Mais la construction identitaire exige du temps, des essais, des erreurs, et beaucoup de frottements sociaux. Avant d’atteindre l’âge de raison, un enfant doit progressivement se forger un genre, une éthique, un style de comportements, éprouvés au contact du réel.

Dire à un enfant « sois toi-même » alors qu’il n’a ni recul ni capacité de raisonnement, c’est lui confier une mission impossible. Arrivé dans l’entreprise, il a bâti une identité qui ne correspond pas toujours aux codes et aux attentes du monde professionnel. Certains en arrivent même à refuser un emploi avant même de postuler, simplement parce qu’on leur demanderait d’enlever un piercing au nez ou de s’habiller correctement.
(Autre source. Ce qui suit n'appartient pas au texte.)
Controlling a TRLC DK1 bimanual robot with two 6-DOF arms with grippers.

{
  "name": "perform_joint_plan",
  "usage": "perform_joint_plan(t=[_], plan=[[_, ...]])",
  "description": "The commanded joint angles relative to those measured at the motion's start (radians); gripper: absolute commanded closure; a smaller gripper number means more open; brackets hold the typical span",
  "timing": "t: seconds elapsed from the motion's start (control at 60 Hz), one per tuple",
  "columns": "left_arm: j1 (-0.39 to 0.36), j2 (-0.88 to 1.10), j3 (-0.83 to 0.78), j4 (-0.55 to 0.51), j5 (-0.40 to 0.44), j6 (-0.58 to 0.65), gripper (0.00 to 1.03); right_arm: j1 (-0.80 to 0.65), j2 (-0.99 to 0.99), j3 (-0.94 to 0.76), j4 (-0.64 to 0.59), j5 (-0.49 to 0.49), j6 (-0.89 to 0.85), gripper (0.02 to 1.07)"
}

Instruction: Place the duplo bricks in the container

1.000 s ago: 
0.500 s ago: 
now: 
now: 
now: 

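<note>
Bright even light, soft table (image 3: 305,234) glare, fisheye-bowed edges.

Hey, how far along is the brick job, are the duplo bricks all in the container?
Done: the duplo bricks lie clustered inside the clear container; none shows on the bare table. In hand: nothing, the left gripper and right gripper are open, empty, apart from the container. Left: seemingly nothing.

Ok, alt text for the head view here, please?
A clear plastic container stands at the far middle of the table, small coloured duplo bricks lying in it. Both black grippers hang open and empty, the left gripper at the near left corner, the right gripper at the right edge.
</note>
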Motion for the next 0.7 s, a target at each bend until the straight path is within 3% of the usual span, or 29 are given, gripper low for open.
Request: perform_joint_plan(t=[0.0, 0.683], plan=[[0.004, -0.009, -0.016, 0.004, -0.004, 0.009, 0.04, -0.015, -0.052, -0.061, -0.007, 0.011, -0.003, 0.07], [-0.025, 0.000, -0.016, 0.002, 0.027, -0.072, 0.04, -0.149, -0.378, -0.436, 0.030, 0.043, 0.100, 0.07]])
Incapable de s’ajuster à ces normes, il se sent rapidement en décalage — et donc en souffrance.

« Fais-toi plaisir » : excellent pour le goûter, catastrophique pour la santé mentale

Grandir, c’est aussi apprendre que tout n’est pas agréable : ranger, écouter, patienter, recommencer, respecter.
Mais beaucoup de parents, face à la moindre démotivation — comme un enfant qui rechigne à ranger sa chambre — répondaient : « Laisse, fais-toi plaisir, je vais le faire ».

À force d’entendre que le plaisir doit guider chaque décision, l’effort devient suspect, la contrainte devient toxique, la frustration devient insupportable.
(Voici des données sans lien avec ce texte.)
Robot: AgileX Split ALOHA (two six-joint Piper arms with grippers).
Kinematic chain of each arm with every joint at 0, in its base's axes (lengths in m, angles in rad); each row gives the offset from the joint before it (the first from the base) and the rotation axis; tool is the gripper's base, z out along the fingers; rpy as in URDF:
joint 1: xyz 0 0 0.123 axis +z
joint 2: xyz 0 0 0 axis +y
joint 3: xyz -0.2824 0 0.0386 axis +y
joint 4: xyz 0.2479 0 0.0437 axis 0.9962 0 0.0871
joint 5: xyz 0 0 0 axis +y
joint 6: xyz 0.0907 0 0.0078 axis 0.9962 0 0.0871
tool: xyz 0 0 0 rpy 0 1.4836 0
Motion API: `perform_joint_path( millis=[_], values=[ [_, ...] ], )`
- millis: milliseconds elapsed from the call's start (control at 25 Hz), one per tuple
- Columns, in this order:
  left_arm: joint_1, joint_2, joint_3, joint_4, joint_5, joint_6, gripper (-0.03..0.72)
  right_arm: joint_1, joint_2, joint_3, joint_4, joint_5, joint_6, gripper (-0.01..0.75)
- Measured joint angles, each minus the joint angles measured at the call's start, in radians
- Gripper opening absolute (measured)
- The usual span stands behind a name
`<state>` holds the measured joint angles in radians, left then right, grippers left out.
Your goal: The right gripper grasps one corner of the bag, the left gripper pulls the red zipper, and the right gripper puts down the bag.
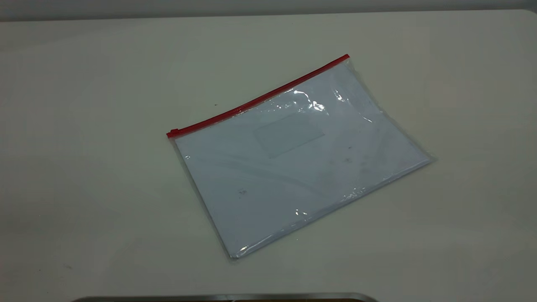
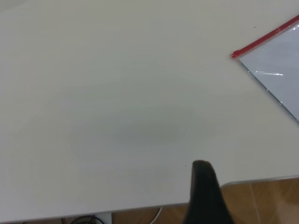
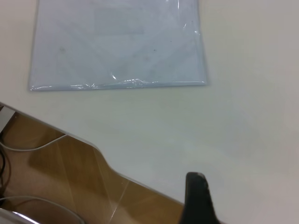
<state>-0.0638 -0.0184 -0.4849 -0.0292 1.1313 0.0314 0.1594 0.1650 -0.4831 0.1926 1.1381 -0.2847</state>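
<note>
The bag [image 1: 293, 159] lies flat on the white table, turned at an angle, bluish-white with a faint label window. The red zipper [image 1: 260, 98] runs along its far long edge, with the slider tab [image 1: 173, 132] at the left end. Neither arm shows in the exterior view. My left gripper [image 2: 202, 164] shows as one black tapered tip with no gap, low over the table's near edge, well away from the bag's zipper corner [image 2: 236, 54]. My right gripper [image 3: 196, 176] is likewise one black tip, empty, apart from the bag's plain long edge [image 3: 117, 85].
The white table [image 1: 84, 167] extends wide on all sides of the bag. Its near edge [image 3: 84, 140] borders a wooden floor with cables [image 3: 28, 148]. A metal bar [image 1: 226, 298] lies along the bottom of the exterior view.
</note>
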Motion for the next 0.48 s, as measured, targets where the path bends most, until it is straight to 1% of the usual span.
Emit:
perform_joint_path(
  millis=[120,200,360,480],
  values=[
    [0.0,0.0,0.0,0.0,0.0,0.0,0.559,0.0,0.0,0.0,0.0,0.0,0.0,0.568],
    [0.0,0.0,0.0,0.0,0.0,0.0,0.559,-0.017,-0.015,0.0,0.0,0.0,0.0,0.568],
    [0.001,0.0,0.0,0.0,0.0,0.0,0.559,-0.1,-0.094,0.0,0.0,0.0,0.0,0.568],
    [0.001,0.0,0.0,0.0,0.0,0.0,0.559,-0.142,-0.163,0.0,0.0,0.0,0.0,0.568]
  ],
)
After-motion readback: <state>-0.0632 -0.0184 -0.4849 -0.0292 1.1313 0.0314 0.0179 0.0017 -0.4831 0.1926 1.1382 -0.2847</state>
Or le monde du travail repose — surprise — sur l’engagement, l’endurance, la coopération… pas sur l’instantané gratifiant.

« Vite fait » : l’apprentissage express qui ne forme personne

Vite fait ta chambre.
Vite fait tes devoirs.
Vite fait dire bonjour à Mamie.

Ce « vite fait » parental a installé une relation superficielle aux tâches, aux autres, au temps. L’objectif n’était plus de bien faire, mais simplement de faire le minimum pour que ça passe.
Pas d’ancrage, pas de persévérance, pas de responsabilité durable.
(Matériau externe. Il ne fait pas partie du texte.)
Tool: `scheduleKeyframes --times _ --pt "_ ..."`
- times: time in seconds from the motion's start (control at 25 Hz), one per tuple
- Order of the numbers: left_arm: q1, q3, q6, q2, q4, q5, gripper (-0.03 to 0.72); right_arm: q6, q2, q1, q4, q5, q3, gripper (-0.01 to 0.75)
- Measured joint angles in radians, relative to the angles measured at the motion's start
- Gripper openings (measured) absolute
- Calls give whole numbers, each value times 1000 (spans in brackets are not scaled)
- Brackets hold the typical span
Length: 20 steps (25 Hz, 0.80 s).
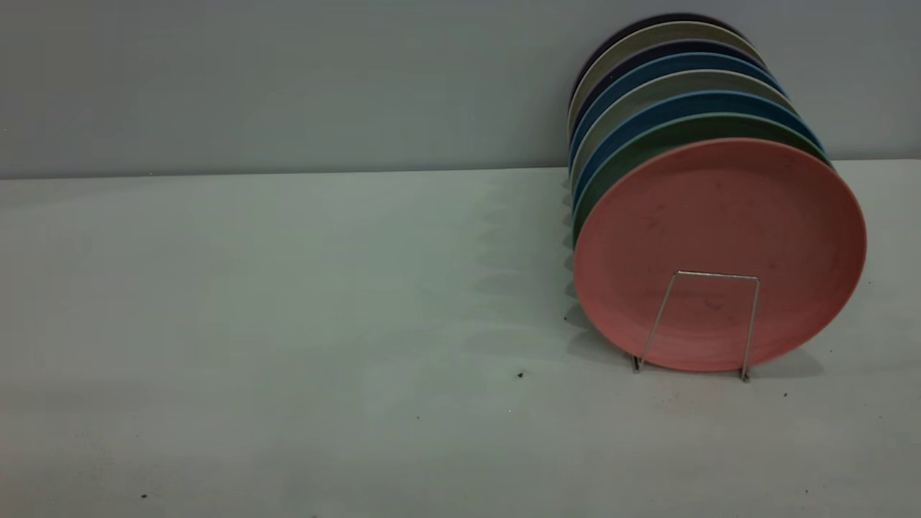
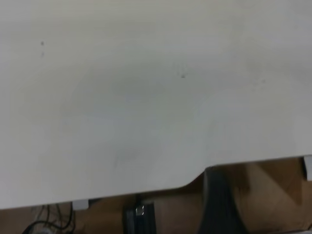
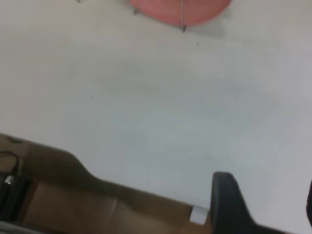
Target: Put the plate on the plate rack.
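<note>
The salmon-pink plate (image 1: 719,237) stands upright on edge at the front of a row of plates, at the table's back right. It leans in the thin wire plate rack (image 1: 752,316), whose squared front loop crosses its lower face. Neither arm shows in the exterior view. My right gripper (image 3: 265,207) hangs open over bare table near the front edge, well away from the plate (image 3: 180,9) and the rack wire (image 3: 183,19), with nothing between its fingers. My left gripper (image 2: 219,204) shows only as a dark part by the table's front edge, far from the plate.
Several more plates stand in the rack behind the pink one: a teal-green plate (image 1: 633,162), blue plates (image 1: 647,79) and grey ones. A grey wall (image 1: 288,79) runs behind the table. Cables (image 3: 7,180) lie below the table's front edge (image 2: 146,190).
</note>
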Motion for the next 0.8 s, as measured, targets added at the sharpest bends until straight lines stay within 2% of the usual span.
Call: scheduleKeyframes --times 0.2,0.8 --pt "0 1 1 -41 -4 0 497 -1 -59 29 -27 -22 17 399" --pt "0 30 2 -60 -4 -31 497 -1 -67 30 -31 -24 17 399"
En entreprise, cela se traduit par une intolérance à la durée… et donc des départs « vite faits ».

Quand la santé mentale encaisse la facture éducative

Les dérives de cette éducation « positive » reposent sur trois ressorts majeurs : la volonté, sincère mais naïve, de préserver l’enfant de tout inconfort ; le manque de courage éducatif pour poser des limites ; et l’épuisement parental qui empêche de maintenir un cadre pourtant essentiel.

À force de gérer leurs enfants uniquement à partir de ce qu’ils étaient dans l’instant — leurs envies, leur absence d’énergie, leurs émotions du moment — les parents n’ont pas vu qu’ils contribuaient à les fragiliser.

Cette éducation positive n’a pas simplement rendu les jeunes faibles : elle les a rendus handicapés dans la vie. En les tenant à distance des épreuves nécessaires à la construction de la résilience, elle les a privés des outils psychiques fondamentaux pour affronter la frustration, accepter les obstacles, maîtriser l’impatience et stabiliser leur monde émotionnel.

Face au réel professionnel — hiérarchie, contraintes, rythme, normes — la santé mentale se tend, puis craque.
Absentéisme, anxiété, repli, ruptures précoces : ce sont des symptômes, pas des caprices.

Conclusion : réapprendre la solidité

Parents, enseignants, entreprises, institutions : tout le monde peut réintroduire l’entraînement au réel. Refaire de la règle un contenant, de la frustration un apprentissage, de l’effort une compétence, de la responsabilité une fierté. Et si, pour les dernières générations, il est encore possible de rattraper le coup, pour d’autres — et notamment certains enfants — cela devient nettement plus difficile : les fondations manquent, et l’entraînement aurait dû commencer bien plus tôt.

L’une des illustrations les plus parlantes est l’étude dite du marshmallow test. On proposait à des enfants une friandise immédiate ou une récompense plus importante s’ils attendaient quinze minutes. Les premiers résultats montraient que, quelques années plus tard, ceux qui avaient su résister à la tentation obtenaient de meilleurs résultats scolaires, une meilleure stabilité émotionnelle, et une insertion sociale plus fluide.

Cette étude est éclairante : en l’absence d’une éducation solide et structurante, une différence nette se crée à l’âge adulte entre celui qui a appris à supporter la frustration et celui qui n’y a jamais été entraîné.

Parce qu’un jeune exposé progressivement à l’épreuve devient un adulte libre, stable, résilient — et bien moins en difficulté face au monde du travail.